第23章 春深

春日迟迟未至,春日营却宛如春日。

鬼军司务长是个性情活泼之人,八部竞技优胜的奖励,也是异常活泼:有时是银锞金丝锭,有时是美酒酿珍馐,有一次索性送了十二名少女战俘来。这对于常年在城中守备的战士而言,简直是最窝心的奖赏了。

这十二名少女,现在就跪在春日营的黑色帐房前,柔软的身体颤栗不止,眼泪淌成一片秋水湖泊。

还有甚么比少女的颤栗和眼泪,更能引起男人的虐待欲呢?

一百多双眼睛,就像苍蝇掉进蜂蜜罐,沥也沥不干净,拔也拔不出来。

但这奖赏与他们是没有一丝一毫的关系,真要说起来,屈队长那红莲赶月、夺心追命的一箭离弦之时,大声鼓噪、倒彩不止的,正是他们其中的……大多数。

无功不受禄的道理人人懂得,虽则眼珠都几乎掉了下来,也只敢过过眼瘾,吞吞馋涎罢了。

直到小队长们脚步僵硬,各领了一名少女回营,一群脸皮抖一抖能往下掉渣的人油子,这才终于有了一点讪讪的神气。

屈方宁的声音远远传来,透着老大不耐烦:“老子是腿崴了,不然再来十二个也给他撩翻了!给老子闭嘴干活,少让那三营兔崽子看笑话!”

于是哈哈一笑,遥相呼应:“替屈队长分忧,正是兄弟们分内事!”

屈方宁懒洋洋一笑,将余下几名少女一推:“你们玩儿。”照天打个鞭花,追风长吁一声,徐徐而来。

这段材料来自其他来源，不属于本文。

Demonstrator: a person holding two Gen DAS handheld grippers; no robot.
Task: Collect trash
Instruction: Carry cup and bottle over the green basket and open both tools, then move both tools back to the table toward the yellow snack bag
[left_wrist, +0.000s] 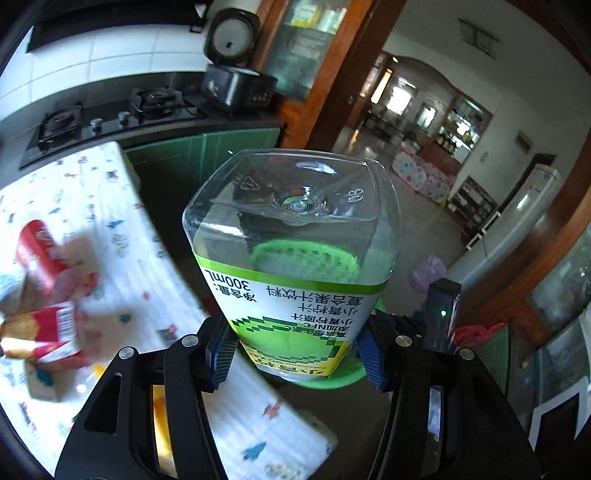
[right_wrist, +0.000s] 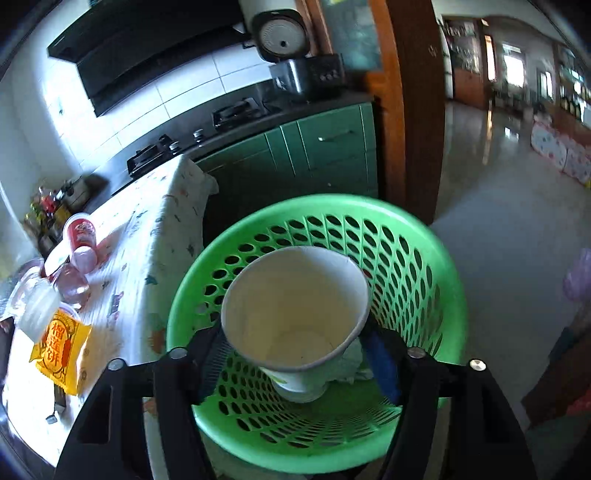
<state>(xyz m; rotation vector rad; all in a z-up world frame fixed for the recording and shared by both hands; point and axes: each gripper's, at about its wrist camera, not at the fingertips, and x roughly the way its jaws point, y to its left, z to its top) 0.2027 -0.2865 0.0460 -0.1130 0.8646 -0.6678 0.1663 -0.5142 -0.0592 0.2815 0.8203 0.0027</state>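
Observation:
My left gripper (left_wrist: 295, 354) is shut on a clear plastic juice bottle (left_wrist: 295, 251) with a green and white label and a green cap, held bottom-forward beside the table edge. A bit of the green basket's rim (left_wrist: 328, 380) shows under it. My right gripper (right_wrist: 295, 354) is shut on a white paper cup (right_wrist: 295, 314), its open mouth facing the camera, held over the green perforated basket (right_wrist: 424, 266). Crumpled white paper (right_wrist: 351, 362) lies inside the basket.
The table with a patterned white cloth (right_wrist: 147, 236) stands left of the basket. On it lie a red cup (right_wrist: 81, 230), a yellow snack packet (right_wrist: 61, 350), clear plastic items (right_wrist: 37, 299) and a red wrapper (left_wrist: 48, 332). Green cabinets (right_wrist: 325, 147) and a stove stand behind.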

乌熊倒扛一名少女,诧道:“老大去哪?不跟兄弟们一起玩玩?”

屈方宁一瘸一拐,姿势万分难看地上了马:“我去玩个好的。”向他霎个眼风,“上等货色。”

乌熊了悟地咂了咂头,颇有艳羡之色。车卞一手搂了一个,还在后头高呼:“回伯!开荤了!……回伯呢?”

主帐炭火暖红,地上铺着的厚羊毛毡毯上,放着暖酒、热奶茶、一大盘蜜饯干果。屈方宁躺在上等货色怀里,听他讲了两盘残局,突然笑出声来。

御剑放下酒碗,回手敲他一爆栗:“笑什么。乐傻了?”

屈方宁揉着额头,在他怀里笑:“我们队那些油子,一见女孩子,那一肚子的火呀,脑门尖都要冒烟了!丢死人了!军妓营离我们队就两道壕呢!不就几个大钱嘛!抠门成什么样了!”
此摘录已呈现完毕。